PROBLEM: Lines holding the word "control" in the material below: count them and write the number alone.

INPUT:
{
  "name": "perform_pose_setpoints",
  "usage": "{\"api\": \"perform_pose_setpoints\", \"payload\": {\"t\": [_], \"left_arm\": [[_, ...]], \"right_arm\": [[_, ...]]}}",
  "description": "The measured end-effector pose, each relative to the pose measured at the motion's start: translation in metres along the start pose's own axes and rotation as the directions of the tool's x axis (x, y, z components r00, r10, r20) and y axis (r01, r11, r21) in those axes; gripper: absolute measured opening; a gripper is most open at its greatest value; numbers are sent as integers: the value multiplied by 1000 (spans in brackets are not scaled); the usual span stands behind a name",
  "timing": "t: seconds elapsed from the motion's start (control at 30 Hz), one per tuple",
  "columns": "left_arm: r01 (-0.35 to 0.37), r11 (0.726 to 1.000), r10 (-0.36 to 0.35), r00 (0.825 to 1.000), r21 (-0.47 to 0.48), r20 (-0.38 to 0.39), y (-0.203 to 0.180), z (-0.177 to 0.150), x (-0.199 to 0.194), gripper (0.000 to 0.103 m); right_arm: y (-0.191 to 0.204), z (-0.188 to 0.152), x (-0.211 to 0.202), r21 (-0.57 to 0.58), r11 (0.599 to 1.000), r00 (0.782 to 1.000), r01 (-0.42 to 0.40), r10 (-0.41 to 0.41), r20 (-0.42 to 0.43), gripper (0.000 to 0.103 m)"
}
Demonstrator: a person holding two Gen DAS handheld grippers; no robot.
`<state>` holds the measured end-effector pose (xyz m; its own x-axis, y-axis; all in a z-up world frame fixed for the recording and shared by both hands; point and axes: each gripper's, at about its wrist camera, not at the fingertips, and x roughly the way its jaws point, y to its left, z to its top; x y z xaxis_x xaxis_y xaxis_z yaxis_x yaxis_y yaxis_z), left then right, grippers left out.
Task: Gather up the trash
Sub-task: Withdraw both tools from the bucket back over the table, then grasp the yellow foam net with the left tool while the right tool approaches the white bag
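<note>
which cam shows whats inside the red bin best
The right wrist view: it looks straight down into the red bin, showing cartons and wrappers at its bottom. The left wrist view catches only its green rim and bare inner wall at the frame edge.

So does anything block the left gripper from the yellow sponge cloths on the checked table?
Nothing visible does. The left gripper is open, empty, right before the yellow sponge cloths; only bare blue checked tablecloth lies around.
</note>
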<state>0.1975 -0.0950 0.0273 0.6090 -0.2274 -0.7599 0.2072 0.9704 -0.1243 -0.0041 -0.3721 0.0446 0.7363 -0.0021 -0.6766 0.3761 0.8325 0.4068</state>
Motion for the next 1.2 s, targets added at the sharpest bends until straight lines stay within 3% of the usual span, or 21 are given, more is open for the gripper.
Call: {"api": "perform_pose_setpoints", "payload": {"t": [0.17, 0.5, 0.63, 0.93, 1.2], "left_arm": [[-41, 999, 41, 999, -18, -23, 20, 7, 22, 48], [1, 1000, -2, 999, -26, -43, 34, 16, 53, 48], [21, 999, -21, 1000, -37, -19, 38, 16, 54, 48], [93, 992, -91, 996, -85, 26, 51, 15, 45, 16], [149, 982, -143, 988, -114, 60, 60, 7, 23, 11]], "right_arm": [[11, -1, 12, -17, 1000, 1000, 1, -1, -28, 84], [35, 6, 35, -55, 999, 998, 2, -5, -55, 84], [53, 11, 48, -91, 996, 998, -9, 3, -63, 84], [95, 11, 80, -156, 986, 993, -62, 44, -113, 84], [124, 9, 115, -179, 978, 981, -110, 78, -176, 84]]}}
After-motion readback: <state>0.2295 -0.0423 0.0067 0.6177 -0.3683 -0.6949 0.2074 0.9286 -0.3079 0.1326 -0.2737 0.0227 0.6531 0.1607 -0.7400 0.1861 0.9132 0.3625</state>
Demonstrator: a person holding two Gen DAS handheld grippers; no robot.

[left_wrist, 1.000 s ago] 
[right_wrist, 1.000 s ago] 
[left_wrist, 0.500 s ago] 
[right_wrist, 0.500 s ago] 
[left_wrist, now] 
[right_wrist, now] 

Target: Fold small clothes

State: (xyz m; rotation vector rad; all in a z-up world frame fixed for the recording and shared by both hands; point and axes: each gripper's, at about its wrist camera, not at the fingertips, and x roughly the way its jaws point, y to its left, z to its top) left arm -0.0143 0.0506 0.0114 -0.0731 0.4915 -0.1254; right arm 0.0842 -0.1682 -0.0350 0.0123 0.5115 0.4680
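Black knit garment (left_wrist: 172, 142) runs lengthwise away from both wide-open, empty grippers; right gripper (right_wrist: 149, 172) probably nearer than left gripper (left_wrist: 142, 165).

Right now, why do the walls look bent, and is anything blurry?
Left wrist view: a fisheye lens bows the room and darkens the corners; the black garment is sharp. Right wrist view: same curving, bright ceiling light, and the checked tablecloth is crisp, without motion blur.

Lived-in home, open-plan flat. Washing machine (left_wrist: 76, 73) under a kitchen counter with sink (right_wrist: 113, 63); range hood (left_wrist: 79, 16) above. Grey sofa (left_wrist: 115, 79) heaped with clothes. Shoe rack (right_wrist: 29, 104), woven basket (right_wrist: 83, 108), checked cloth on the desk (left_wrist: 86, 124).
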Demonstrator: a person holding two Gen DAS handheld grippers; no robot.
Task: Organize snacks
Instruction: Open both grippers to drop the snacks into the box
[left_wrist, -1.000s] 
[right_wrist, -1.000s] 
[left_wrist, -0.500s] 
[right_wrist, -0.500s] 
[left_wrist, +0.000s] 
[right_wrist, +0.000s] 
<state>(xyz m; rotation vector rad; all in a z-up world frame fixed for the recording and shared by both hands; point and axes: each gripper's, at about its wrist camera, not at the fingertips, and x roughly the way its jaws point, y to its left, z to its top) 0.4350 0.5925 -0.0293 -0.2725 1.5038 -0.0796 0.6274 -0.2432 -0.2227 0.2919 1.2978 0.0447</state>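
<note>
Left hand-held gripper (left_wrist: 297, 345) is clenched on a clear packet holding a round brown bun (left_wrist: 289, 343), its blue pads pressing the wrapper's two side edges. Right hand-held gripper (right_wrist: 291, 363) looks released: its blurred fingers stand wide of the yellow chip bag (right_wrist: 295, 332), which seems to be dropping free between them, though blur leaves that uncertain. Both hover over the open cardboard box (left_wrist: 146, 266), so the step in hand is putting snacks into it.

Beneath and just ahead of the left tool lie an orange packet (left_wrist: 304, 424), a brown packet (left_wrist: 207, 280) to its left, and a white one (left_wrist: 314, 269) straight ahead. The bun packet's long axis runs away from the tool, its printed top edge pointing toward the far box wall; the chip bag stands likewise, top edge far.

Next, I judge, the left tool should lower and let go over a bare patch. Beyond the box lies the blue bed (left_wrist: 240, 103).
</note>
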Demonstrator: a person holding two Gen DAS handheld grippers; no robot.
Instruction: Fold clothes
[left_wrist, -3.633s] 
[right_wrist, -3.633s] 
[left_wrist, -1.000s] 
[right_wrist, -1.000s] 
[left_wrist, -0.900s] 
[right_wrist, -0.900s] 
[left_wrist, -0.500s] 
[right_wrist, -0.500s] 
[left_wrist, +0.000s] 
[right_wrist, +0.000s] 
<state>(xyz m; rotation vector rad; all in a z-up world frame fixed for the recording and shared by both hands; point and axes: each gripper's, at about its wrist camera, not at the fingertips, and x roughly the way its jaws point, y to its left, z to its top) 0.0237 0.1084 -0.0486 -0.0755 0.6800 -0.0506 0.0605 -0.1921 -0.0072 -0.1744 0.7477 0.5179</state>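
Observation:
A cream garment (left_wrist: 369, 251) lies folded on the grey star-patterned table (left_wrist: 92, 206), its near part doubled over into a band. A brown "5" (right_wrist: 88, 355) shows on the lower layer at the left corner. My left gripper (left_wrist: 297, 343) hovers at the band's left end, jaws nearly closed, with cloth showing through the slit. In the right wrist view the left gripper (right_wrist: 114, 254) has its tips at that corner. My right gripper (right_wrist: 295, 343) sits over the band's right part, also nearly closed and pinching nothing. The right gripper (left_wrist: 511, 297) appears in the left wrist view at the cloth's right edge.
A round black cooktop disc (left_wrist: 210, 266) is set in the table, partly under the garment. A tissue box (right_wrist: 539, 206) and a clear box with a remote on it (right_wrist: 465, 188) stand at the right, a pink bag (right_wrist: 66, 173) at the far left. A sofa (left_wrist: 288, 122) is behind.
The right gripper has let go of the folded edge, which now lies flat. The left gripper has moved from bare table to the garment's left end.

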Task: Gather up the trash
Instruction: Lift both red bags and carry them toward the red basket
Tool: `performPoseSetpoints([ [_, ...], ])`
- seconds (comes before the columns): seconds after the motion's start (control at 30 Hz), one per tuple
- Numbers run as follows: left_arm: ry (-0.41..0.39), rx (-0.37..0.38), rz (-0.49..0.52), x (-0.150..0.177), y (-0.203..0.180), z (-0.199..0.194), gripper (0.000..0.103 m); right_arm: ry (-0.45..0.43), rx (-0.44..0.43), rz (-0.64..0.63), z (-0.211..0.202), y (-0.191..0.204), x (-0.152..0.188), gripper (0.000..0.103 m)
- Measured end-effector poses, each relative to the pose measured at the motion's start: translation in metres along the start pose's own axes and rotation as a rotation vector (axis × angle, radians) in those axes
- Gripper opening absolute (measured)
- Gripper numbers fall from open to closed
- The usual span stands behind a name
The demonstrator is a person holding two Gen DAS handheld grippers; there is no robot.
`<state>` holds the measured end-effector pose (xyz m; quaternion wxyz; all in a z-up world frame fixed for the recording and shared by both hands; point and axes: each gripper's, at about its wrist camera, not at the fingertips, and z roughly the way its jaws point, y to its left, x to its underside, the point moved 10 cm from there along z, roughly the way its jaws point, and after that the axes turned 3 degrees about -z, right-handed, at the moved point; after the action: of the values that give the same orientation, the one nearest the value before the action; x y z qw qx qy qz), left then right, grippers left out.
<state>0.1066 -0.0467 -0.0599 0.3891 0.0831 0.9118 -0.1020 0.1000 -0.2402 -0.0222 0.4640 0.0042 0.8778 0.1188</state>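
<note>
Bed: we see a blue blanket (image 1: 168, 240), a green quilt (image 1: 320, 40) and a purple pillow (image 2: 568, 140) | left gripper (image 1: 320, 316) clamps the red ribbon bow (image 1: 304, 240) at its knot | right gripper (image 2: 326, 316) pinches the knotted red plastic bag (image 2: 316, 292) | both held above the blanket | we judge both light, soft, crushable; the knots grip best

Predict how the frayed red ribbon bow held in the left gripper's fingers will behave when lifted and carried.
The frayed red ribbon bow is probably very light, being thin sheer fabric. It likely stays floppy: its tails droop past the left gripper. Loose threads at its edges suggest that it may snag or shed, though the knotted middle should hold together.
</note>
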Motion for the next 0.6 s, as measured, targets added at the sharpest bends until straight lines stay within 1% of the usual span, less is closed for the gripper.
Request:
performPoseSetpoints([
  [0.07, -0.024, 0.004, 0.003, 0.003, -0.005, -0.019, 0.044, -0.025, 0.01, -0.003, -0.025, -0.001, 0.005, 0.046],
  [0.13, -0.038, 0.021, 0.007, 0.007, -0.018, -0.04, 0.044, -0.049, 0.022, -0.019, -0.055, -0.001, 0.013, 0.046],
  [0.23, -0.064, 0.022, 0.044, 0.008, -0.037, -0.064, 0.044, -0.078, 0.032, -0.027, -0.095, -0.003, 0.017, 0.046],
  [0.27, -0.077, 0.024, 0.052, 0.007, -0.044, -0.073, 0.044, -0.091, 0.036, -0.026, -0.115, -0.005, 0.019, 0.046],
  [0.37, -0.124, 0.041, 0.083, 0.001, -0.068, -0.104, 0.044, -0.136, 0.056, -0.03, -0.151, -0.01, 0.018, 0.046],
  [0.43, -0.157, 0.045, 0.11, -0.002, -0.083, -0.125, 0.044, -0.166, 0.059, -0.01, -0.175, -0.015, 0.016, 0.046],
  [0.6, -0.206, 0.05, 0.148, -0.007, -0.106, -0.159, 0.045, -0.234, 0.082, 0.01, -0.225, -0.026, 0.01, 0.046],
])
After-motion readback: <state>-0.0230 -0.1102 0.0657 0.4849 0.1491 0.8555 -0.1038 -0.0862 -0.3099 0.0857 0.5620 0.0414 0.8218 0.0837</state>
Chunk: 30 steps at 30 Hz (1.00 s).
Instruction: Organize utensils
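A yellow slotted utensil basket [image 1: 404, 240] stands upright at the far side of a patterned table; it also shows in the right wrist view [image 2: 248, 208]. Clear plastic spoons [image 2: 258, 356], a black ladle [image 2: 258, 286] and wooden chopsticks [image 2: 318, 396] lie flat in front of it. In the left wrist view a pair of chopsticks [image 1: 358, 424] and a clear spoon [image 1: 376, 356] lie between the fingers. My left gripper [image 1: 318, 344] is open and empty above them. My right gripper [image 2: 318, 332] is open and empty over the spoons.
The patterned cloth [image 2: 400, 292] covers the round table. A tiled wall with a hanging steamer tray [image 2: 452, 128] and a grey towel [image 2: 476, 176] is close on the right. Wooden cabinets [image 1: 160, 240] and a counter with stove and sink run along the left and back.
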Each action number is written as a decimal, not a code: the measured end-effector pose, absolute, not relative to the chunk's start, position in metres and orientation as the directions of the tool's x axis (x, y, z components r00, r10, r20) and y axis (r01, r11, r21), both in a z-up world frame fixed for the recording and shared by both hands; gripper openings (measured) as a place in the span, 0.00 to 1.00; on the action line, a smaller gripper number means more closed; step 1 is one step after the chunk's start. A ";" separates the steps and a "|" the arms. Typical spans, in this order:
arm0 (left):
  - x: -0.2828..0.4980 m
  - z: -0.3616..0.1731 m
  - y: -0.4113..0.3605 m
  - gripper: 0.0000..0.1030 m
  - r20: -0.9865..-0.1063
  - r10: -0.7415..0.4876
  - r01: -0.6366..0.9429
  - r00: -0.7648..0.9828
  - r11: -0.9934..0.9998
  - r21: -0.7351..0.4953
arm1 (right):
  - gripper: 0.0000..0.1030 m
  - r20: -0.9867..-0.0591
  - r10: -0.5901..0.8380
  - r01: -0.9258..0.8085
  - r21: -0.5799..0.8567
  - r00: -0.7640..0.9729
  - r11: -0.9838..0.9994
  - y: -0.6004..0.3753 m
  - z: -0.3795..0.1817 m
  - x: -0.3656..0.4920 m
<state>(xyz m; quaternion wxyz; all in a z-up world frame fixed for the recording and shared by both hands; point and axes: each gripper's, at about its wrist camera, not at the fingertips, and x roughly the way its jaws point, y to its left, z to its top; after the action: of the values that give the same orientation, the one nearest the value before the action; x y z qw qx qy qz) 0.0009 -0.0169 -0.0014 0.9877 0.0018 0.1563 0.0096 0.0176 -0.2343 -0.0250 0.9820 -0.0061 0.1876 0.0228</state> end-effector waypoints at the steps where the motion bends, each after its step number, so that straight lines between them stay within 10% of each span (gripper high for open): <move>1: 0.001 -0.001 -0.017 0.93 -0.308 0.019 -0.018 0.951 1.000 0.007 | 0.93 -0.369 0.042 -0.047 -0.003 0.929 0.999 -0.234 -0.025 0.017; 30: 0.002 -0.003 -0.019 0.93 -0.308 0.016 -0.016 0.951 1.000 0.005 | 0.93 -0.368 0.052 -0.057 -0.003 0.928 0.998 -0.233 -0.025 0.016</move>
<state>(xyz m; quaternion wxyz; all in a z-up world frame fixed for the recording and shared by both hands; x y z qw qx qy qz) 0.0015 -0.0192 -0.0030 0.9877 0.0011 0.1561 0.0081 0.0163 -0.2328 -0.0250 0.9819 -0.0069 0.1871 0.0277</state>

RESULT: 2